“Duende is a force not a labour, a struggle not a thought. I heard an old maestro of the guitar say: ‘The duende is not in the throat: the duende surges up, inside, from the soles of the feet.’ Meaning, it’s not a question of skill, but of a style that’s truly alive… The duende, by contrast, won’t appear if he can’t see the possibility of death, if he doesn’t know he can haunt death’s house, if he’s not certain to shake those branches we all carry, that do not bring, can never bring, consolation” Federico García Lorca.
By the age of 16, I had more dead friends & relatives than I wanted to count. Rory killed himself, James overdosed on meth, Ashley died in her sleep, Grant was hit by a car, Arif was shot, Tio Tonio overdosed on cocaine, Abuelo Papo had a heart attack, Abuelita Ana was just old, the list goes on… I lost too many people in my life, too young.
When starting grad school at NYU, I told my professor that I could not write poems like all the other students. I told her that I came from a death culture- a place where death was always lingering, where time felt like scarcity.
The other students would spend weeks, months, meditating over their poems, contemplating the smallest revisions. But not me. I always wrote as if I were next to disappear, as if I would be gone, mid-sentence… And that’s how I held my poems, as if they were in the process of disappearing... And that’s how I held my lovers, as if we were in the process of disappearing… As if they would be in my arms one second and then gone in the next. And for me, so much of my writing, feels like one big sloppy shout—an attempt at telling you, “I’m here! We’re here! And we’re dying!” Fuck.
I think about some of the viejas that I met, who refuse to cry. They would attend funeral after funeral, and keep their jaws clenched tight. They had no space to shed another tear for death. I think about the moment (at age 16) when my dog died and I began to laugh.
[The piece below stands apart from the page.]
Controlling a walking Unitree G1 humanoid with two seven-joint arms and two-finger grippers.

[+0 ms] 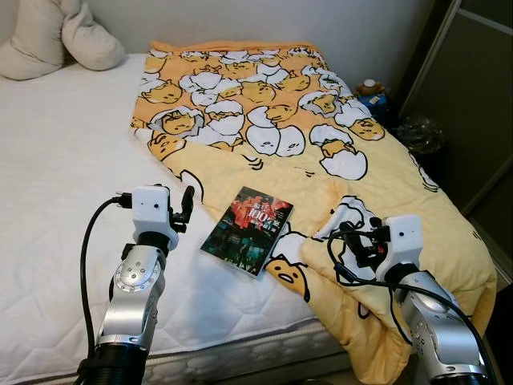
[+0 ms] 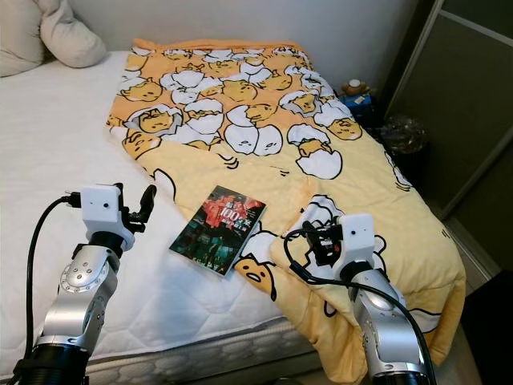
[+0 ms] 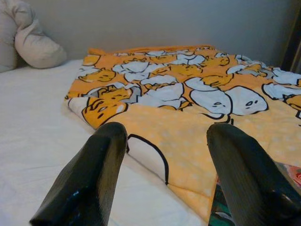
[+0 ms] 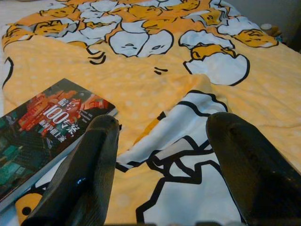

I thought that God was playing a joke on me… God had already taken away all of the people that I love and all I had left was this mangy dog. Dead dog. Stupid joke.
There is this poem that I wrote called “DEATH NEVER GETS EASIER JUST MORE EXPECTED.” I threw it away. Nothing good lasts... I’m sorry but my mind is starting to spiral... Let me tell you a bit more about death culture, as it pertains to poetry.
When I speak of death culture, I am not talking about docupoets-- poets of documentation who reference artifacts and attempt to record various histories. When I speak of death culture, I am speaking about A FRAME OF MIND, a sense of one’s mortality, and NO this does not accompany some sweet feeling of relief or freedom. Death culture produces a deep and silent pain, a feeling of injustice (cuz we should not be dying like this, so easily). Death culture is not the state of disenfranchisement, it is a byproduct of disenfranchisement. Death culture makes poets produce in a survivalistic frenzy... Death culture is not my current state, I have gotten much older and more privileged now. I have food, safe housing, a college degree, and no funerals to attend. (Death culture is something that I am slowly slipping away from). Hopefully.
Death culture means that the expected trajectory for your life is much shorter, that you do not have the privilege of meditating on “craft” or its exportation. Your poems are not attempting to be timeless. Your poems are visceral, vital, dying as you produce them. Your poems are one big sloppy shout. You understand that each person is built from a million dead stories. Each poem is built from a million dead words. In death culture, you are never given the chance to live. You die so that others can live, beautifully, and write beautiful poetry. You die in the empty bullring so that their performance has an element of risk. Your poems are shitty so that theirs can be “well-crafted.”
Death culture informed the work that Silla wrote, after her brother died, after her other brother got incarcerated, and her father got sick. Death culture informed the work that my friend Gezi wrote, in all those years that he feared deportation, all the times that his mother would not let him go outside (because she feared immigration officers would take him away)... These poets, and other people living in death culture, are not in most literary cannons. They never had the opportunity.
When I think of death culture, in relation to duende, I am talking about two separate but interacting entities. For me, I think of duende as a spirit and I think of death culture as a FRAME OF MIND. I believe that people who live in death culture are more vulnerable to experiencing duende. (Death culture surrounds people with constant rupture, vulnerability, and exposes them to duende)... Yet, people who live outside of death culture can still have a relationship to duende, they can still experience death (without being entrapped by it).
For me, duende is contingent upon its relationship to survival. Duende is only beautiful because the artist can taste death, can barely elude death. Duende is beautiful when death makes itself most present, when the artist appears to be on the verge of breaking. But who gets to survive? Whose survival gets celebrated? Not death culture. That miserable FRAME OF MIND (the incessant pain). That poet, who holds everything frail and undervalued. That poet who lives, day to day, one moment away from their own disappearance.